*REQUIRED ACTION*. For the data that follows, report how many lines include the string "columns", and write the number alone.

*SOURCE MATERIAL*.

↓↓↓

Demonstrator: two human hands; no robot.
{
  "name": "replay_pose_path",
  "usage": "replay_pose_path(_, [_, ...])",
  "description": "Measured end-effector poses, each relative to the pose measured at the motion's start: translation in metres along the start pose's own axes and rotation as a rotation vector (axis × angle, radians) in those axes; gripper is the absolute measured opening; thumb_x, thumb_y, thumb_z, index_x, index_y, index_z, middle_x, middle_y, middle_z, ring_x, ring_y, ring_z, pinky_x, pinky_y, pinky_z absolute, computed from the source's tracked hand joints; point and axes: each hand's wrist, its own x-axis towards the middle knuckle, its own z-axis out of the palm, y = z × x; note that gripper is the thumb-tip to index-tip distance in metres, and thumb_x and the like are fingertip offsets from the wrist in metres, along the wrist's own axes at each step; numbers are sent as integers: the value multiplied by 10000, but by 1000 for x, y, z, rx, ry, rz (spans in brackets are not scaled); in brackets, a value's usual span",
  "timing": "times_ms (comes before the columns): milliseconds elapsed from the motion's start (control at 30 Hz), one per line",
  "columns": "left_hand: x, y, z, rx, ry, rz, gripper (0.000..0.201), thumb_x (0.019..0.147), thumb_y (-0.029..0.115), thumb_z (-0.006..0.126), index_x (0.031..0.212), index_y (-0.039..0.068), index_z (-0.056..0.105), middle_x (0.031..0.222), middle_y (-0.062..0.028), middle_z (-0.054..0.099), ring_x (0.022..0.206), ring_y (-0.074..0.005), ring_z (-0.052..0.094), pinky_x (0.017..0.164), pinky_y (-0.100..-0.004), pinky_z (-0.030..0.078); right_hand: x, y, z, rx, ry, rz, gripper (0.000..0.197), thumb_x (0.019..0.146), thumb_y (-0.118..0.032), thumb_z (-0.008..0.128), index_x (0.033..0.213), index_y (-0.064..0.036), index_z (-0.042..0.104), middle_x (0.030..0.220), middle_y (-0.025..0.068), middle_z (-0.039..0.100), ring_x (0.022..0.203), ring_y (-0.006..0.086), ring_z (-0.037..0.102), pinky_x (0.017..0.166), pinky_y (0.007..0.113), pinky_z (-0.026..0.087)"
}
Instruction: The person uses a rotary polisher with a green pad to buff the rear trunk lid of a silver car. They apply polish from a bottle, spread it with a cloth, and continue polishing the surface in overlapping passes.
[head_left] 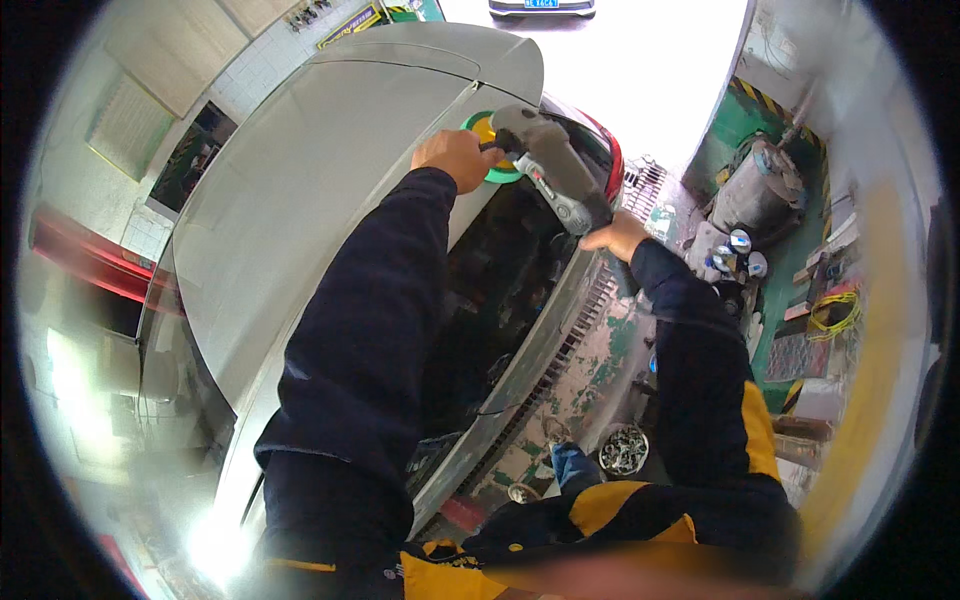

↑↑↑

*SOLUTION TO THE EXERCISE*. 2